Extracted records
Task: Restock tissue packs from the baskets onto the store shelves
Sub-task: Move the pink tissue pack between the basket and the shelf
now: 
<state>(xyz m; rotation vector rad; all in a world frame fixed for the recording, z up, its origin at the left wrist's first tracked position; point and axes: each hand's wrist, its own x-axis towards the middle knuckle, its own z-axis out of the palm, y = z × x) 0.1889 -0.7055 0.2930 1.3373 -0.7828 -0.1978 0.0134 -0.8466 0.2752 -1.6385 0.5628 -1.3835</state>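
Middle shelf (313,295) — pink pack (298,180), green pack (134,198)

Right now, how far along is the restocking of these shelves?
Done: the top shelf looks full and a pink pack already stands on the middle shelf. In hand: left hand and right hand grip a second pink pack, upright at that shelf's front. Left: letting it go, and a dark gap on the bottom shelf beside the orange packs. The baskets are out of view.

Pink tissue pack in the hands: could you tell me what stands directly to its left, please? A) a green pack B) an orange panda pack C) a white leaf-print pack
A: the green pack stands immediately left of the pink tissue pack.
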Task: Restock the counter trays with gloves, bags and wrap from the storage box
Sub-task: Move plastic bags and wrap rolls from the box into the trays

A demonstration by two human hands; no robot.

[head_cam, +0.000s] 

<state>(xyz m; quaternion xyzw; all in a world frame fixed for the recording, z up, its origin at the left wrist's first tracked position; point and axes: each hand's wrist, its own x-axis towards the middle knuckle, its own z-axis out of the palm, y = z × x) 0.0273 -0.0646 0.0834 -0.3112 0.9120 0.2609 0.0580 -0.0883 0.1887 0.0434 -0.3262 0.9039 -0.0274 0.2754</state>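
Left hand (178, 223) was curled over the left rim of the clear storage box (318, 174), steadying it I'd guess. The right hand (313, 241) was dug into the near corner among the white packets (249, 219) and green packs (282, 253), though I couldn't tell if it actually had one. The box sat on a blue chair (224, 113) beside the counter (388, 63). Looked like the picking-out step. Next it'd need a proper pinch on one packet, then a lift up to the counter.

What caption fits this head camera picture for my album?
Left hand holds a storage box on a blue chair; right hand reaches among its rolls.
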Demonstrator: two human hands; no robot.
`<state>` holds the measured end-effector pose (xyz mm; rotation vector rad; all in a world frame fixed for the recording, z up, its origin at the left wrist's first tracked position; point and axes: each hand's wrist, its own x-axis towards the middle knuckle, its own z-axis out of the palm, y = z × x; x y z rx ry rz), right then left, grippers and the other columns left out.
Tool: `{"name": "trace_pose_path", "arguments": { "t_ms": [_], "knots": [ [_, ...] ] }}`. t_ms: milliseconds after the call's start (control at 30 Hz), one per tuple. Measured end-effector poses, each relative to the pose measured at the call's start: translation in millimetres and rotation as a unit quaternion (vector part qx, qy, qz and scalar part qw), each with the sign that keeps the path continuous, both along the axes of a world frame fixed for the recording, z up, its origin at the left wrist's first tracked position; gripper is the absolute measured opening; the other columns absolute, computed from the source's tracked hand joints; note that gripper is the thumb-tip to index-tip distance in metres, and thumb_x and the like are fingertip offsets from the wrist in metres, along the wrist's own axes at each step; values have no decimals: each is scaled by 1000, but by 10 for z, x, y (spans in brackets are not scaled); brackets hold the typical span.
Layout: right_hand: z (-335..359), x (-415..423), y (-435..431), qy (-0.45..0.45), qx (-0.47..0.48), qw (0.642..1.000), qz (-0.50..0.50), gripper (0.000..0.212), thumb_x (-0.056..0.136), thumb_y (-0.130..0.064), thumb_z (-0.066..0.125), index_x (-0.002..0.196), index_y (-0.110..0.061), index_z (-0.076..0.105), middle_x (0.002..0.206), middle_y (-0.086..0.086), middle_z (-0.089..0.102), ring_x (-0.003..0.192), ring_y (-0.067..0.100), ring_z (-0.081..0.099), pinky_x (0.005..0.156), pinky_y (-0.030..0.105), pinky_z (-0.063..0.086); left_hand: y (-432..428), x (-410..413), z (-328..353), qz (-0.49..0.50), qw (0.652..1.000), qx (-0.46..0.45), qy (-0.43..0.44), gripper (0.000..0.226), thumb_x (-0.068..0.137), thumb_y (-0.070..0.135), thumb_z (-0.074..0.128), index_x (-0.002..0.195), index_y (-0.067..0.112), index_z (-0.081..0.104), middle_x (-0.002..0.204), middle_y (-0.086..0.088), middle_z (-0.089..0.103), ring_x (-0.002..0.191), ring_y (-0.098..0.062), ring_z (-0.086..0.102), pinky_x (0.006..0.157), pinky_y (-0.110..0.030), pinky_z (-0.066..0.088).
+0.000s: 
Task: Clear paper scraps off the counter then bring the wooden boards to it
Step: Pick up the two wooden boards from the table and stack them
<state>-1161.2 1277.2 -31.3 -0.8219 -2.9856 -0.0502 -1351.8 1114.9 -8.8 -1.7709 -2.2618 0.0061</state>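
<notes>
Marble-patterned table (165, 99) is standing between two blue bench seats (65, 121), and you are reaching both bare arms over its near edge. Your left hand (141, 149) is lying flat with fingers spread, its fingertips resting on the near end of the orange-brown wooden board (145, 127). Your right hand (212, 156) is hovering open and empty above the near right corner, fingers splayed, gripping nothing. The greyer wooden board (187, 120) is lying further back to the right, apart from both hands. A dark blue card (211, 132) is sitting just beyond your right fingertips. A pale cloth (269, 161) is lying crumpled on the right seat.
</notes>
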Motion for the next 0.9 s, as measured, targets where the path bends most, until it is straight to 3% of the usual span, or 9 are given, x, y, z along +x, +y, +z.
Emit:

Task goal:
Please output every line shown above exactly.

Task solution:
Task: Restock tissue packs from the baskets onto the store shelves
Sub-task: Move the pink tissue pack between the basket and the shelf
now: 
<state>(xyz m; rotation vector rad; all in a world frame fixed for the recording, z up, its origin at the left wrist's first tracked position; point and axes: each hand's wrist, its own x-axis towards the middle knuckle, its own z-axis out of the palm, y = z × x) 0.1889 -0.7055 0.2930 1.3373 -0.7828 -0.1978 0.0134 -0.8466 0.2752 -1.6385 0.5628 -1.3835</state>
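Middle shelf (313,295) — pink pack (298,180), green pack (134,198)

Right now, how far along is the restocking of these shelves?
Done: the top shelf looks full and a pink pack already stands on the middle shelf. In hand: left hand and right hand grip a second pink pack, upright at that shelf's front. Left: letting it go, and a dark gap on the bottom shelf beside the orange packs. The baskets are out of view.

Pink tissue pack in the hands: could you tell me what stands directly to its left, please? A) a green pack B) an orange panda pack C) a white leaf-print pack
A: the green pack stands immediately left of the pink tissue pack.
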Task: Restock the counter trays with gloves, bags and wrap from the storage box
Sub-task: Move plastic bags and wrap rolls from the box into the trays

A demonstration by two human hands; no robot.

[head_cam, +0.000s] 

<state>(xyz m; quaternion xyzw; all in a world frame fixed for the recording, z up, its origin at the left wrist's first tracked position; point and axes: each hand's wrist, its own x-axis towards the middle knuckle, its own z-axis out of the palm, y = z × x) 0.0273 -0.0646 0.0834 -0.3112 0.9120 0.2609 0.0580 -0.0883 0.1887 0.0434 -0.3262 0.9039 -0.0274 0.2754</state>
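Left hand (178, 223) was curled over the left rim of the clear storage box (318, 174), steadying it I'd guess. The right hand (313, 241) was dug into the near corner among the white packets (249, 219) and green packs (282, 253), though I couldn't tell if it actually had one. The box sat on a blue chair (224, 113) beside the counter (388, 63). Looked like the picking-out step. Next it'd need a proper pinch on one packet, then a lift up to the counter.

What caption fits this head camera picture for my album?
Left hand holds a storage box on a blue chair; right hand reaches among its rolls.
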Demonstrator: two human hands; no robot.
`<state>` holds the measured end-effector pose (xyz mm; rotation vector rad; all in a world frame fixed for the recording, z up, its origin at the left wrist's first tracked position; point and axes: each hand's wrist, its own x-axis towards the middle knuckle, its own z-axis out of the palm, y = z × x; x y z rx ry rz), right then left, grippers and the other columns left out.
Tool: `{"name": "trace_pose_path", "arguments": { "t_ms": [_], "knots": [ [_, ...] ] }}`. t_ms: milliseconds after the call's start (control at 30 Hz), one per tuple. Measured end-effector poses, each relative to the pose measured at the call's start: translation in millimetres and rotation as a unit quaternion (vector part qx, qy, qz and scalar part qw), each with the sign that keeps the path continuous, both along the axes of a world frame fixed for the recording, z up, its origin at the left wrist's first tracked position; gripper is the absolute measured opening; the other columns absolute, computed from the source's tracked hand joints; note that gripper is the thumb-tip to index-tip distance in metres, and thumb_x and the like are fingertip offsets from the wrist in metres, along the wrist's own axes at each step; values have no decimals: each is scaled by 1000, but by 10 for z, x, y (spans in brackets are not scaled); brackets hold the typical span.
Layout: right_hand: z (-335..359), x (-415..423), y (-435..431), qy (-0.45..0.45), qx (-0.47..0.48), qw (0.642..1.000), qz (-0.50..0.50), gripper (0.000..0.212), thumb_x (-0.056..0.136), thumb_y (-0.130..0.064), thumb_z (-0.066..0.125), index_x (-0.002..0.196), index_y (-0.110..0.061), index_z (-0.076..0.105), middle_x (0.002..0.206), middle_y (-0.086..0.086), middle_z (-0.089..0.102), ring_x (-0.003..0.192), ring_y (-0.067..0.100), ring_z (-0.081..0.099), pinky_x (0.005..0.156), pinky_y (-0.030..0.105), pinky_z (-0.063..0.086); left_hand: y (-432..428), x (-410..413), z (-328..353), qz (-0.49..0.50), qw (0.652..1.000), qx (-0.46..0.45), qy (-0.43..0.44), gripper (0.000..0.226), thumb_x (-0.068..0.137), thumb_y (-0.070..0.135), thumb_z (-0.074..0.128), index_x (-0.002..0.195), index_y (-0.067..0.112), index_z (-0.081..0.104), middle_x (-0.002..0.204), middle_y (-0.086..0.088), middle_z (-0.089..0.103), ring_x (-0.002..0.191), ring_y (-0.098..0.062), ring_z (-0.086..0.102), pinky_x (0.006..0.157), pinky_y (-0.110..0.030), pinky_z (-0.066..0.088).
+0.000s: 
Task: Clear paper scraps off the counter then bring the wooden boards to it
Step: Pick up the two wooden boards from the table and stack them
<state>-1161.2 1277.2 -31.3 -0.8219 -2.9856 -0.0502 -1351.8 1114.9 -8.8 -1.7709 -2.2618 0.0061</state>
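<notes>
Marble-patterned table (165, 99) is standing between two blue bench seats (65, 121), and you are reaching both bare arms over its near edge. Your left hand (141, 149) is lying flat with fingers spread, its fingertips resting on the near end of the orange-brown wooden board (145, 127). Your right hand (212, 156) is hovering open and empty above the near right corner, fingers splayed, gripping nothing. The greyer wooden board (187, 120) is lying further back to the right, apart from both hands. A dark blue card (211, 132) is sitting just beyond your right fingertips. A pale cloth (269, 161) is lying crumpled on the right seat.
</notes>
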Motion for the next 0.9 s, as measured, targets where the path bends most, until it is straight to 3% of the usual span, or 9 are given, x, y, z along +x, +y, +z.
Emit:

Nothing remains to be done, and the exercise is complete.